++++ COLLECTED MATERIAL

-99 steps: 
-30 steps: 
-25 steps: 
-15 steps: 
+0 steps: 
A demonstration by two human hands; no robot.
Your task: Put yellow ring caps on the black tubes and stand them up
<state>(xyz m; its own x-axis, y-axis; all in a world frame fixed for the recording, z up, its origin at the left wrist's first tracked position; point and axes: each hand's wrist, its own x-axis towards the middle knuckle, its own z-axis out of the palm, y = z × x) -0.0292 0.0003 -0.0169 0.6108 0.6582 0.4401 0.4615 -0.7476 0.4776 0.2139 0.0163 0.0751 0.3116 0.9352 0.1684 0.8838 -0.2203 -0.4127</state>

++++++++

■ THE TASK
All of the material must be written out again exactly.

■ PROBLEM SOLUTION
-99 steps: 
-30 steps: 
-25 steps: 
-15 steps: 
+0 steps: 
A demonstration by two human hands; no robot.
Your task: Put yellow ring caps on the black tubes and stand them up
<state>(xyz m; its own x-axis, y-axis; all in a world frame fixed for the recording, z up, its origin at the left wrist's first tracked position; point and axes: each hand's wrist, its own x-axis towards the middle knuckle, its own z-axis out of the palm, y = z × x) -0.0292 0.0003 -0.0169 0.6108 0.6582 0.4401 0.4615 -0.7476 0.4776 0.2139 0.0163 0.0751 0.3116 0.9352 0.1684 0.8838 -0.2203 -0.4127</state>

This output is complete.